Menu

Ontotext

OWLIM Enterprise

OWLIM Enterprise (also known as OWLIM Replication Cluster) is an enterprise grade, distributed database system that provides:

  • Scale-out handling of concurrent query requests: the query processing rate scales linearly with the number of worker nodes
  • Resilience in the event of hardware/software failure: automatic failover of cluster nodes, synchronization and dynamic configuration

A cluster is organized as one or more master nodes that manage one or more worker nodes. Failover and load-balancing between worker nodes is automatic. Multiple (stand-by) master nodes ensure continuous cluster performance even in the event of a master node failure. The cluster deployment can be modified when running, which allows worker nodes to be added during peak times, or released for maintenance, backup, etc.

Such a set up guarantees a high performance always on service that can handle millions of query requests per hour. See the cloud performance page for details.

 

Cluster deployment using two master nodes and three worker nodes

OWLIM-Enterprise deployments keep a complete copy of the entire RDF database at each worker node. This allows a single worker to evaluate one client query and avoids the need to for distributed joins.

Managing the cluster

A master node does not store any data, rather it is the entry point to the cluster - all read and write requests should pass through a master node. The current read/write master node is responsible for keeping the worker nodes synchronized. To do this, it dispatches updates to a randomly selected worker, tests the update and if everything is ok then the update is pushed to the other worker nodes. Read requests are simply sent to the worker node with the shortest processing queue, thus providing simple, but practical load-balancing.

Cluster deployment showing read/write requests

 

Cluster deployment showing the processing queues of the master and worker nodes

OWLIM-Enterprise in use

OWLIM-Enterprise has a proven track record in dynamic environments, where non-trivial reasoning (through forward-chaining and materialization) is performed on top of data which is being constantly updated.

In the summer of 2010, OWLIM Replication Cluster was deployed as part of the BBC's World Cup website. Here OWLIM supported a stream of continuous updates while simultaneously processing huge numbers of queries.
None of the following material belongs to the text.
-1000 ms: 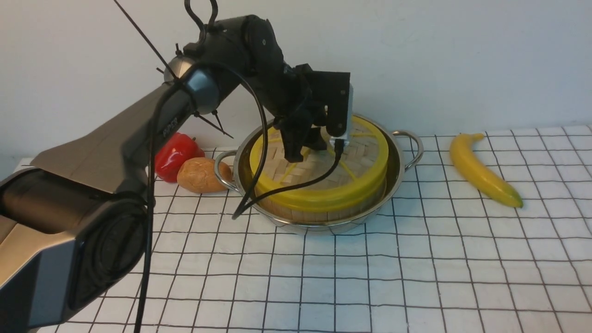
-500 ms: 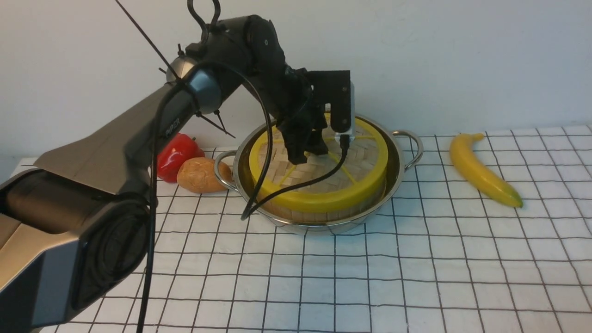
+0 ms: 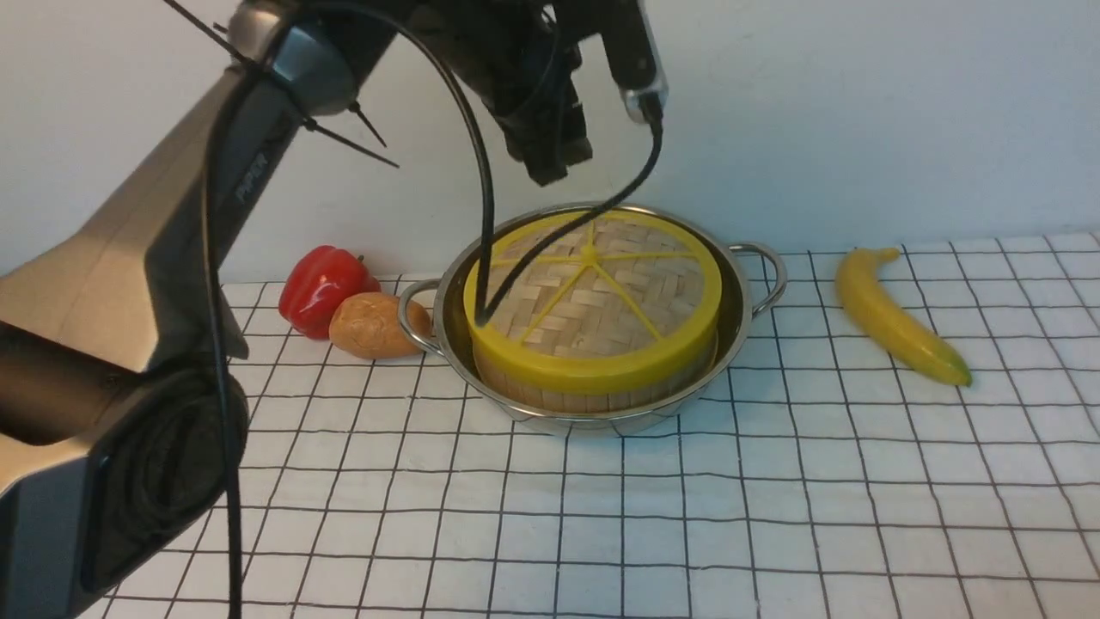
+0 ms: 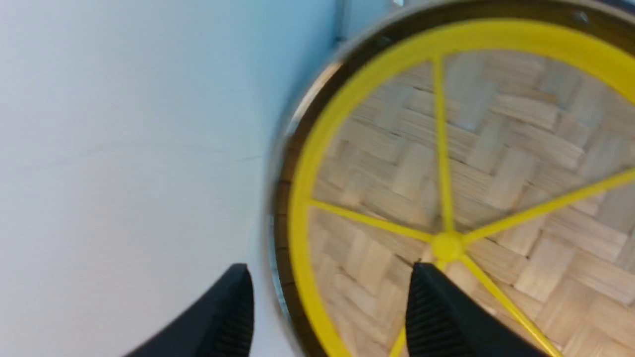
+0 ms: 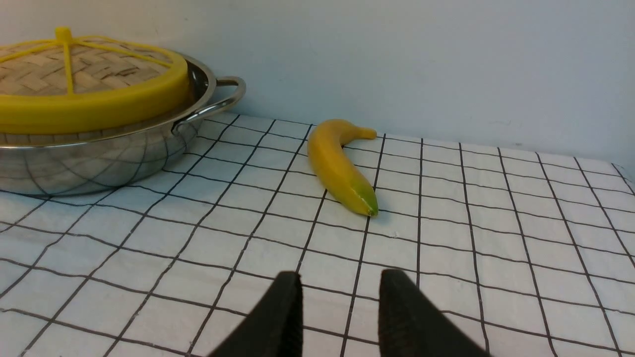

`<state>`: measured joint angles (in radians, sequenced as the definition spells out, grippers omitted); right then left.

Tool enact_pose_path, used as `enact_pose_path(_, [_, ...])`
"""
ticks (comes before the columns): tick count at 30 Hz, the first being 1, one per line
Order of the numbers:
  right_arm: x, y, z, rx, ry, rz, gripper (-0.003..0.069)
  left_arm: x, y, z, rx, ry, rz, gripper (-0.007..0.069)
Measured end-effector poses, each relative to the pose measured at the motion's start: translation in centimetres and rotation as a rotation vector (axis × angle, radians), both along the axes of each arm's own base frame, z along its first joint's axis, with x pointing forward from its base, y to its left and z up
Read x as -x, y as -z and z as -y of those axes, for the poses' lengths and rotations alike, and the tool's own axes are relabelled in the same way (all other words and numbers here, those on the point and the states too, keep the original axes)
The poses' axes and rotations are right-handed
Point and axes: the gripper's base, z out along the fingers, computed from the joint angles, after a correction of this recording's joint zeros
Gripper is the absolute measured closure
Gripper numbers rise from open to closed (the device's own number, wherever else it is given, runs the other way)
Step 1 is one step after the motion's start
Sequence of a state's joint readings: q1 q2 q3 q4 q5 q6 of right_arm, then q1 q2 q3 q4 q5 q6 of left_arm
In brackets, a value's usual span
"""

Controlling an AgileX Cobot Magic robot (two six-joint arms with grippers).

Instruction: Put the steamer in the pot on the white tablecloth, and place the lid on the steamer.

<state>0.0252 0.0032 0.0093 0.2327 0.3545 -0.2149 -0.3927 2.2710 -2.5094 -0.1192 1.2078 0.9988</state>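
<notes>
The lid (image 3: 601, 292), a woven disc with a yellow rim and spokes, lies flat on the steamer (image 3: 584, 397), whose slatted wall shows just under it. The steamer stands inside the steel pot (image 3: 744, 301) on the white tablecloth (image 3: 773, 516). The steamer's contents are hidden. My left gripper (image 3: 554, 168) hangs open and empty well above the lid's hub. In the left wrist view the lid (image 4: 496, 163) lies below the open gripper (image 4: 330, 270). My right gripper (image 5: 340, 277) is open and empty, low over the cloth, away from the pot (image 5: 99, 158) and lid (image 5: 74, 84).
A banana (image 3: 898, 318) lies on the cloth to the right of the pot and shows in the right wrist view (image 5: 337, 163). A red pepper (image 3: 322, 288) and a potato (image 3: 374, 325) sit to the left of the pot. A wall stands just behind.
My left gripper has risen from the lid's top to well above it. The lid, tilted before, now sits level on the steamer.
</notes>
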Motion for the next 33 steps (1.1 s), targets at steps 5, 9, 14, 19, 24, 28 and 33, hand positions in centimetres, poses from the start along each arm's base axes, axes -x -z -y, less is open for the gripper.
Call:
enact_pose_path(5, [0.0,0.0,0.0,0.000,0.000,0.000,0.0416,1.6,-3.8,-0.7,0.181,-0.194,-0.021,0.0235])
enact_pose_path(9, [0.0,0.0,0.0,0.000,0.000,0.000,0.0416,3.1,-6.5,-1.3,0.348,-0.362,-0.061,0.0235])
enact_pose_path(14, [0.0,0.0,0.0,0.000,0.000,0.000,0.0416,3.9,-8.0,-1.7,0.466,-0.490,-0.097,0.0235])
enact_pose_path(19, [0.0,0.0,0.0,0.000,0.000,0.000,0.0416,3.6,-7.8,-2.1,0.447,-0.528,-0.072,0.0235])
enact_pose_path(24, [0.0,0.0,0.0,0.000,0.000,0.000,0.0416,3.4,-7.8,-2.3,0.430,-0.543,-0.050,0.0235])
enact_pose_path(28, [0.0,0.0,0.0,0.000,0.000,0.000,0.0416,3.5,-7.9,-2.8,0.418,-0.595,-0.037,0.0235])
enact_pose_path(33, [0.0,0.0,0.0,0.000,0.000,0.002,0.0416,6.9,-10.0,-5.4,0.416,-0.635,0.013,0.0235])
A blog from Jem Rayfield, a Senior Technical Architect at the BBC, describes how OWLIM was integrated into the semantic publishing stack, where a small number of machines (six workers and two masters) distributed across two data centers were able to cope with more than a million SPARQL queries per day, while handling hundreds of updates per hour - all in the context of non-trivial OWL reasoning based on materialization. To the best of our knowledge, no other RDF engine is capable of providing such performance.

OWLIM Replication Cluster was recently put through its paces with the Berlin SPARQL Benchmark running on the Amazon EC2 cloud infrastructure. The results show an almost linear improvement in parallel query throughput against the number of deployed worker nodes. Cluster deployments of up to 100 worker nodes were tested, which scored 200,000 BSBM query mixes per hour. This equates to 5 million SPARQL queries per hour. The total Amazon EC2 costs for such a setup equate to 100,000 SPARQL queries per dollar!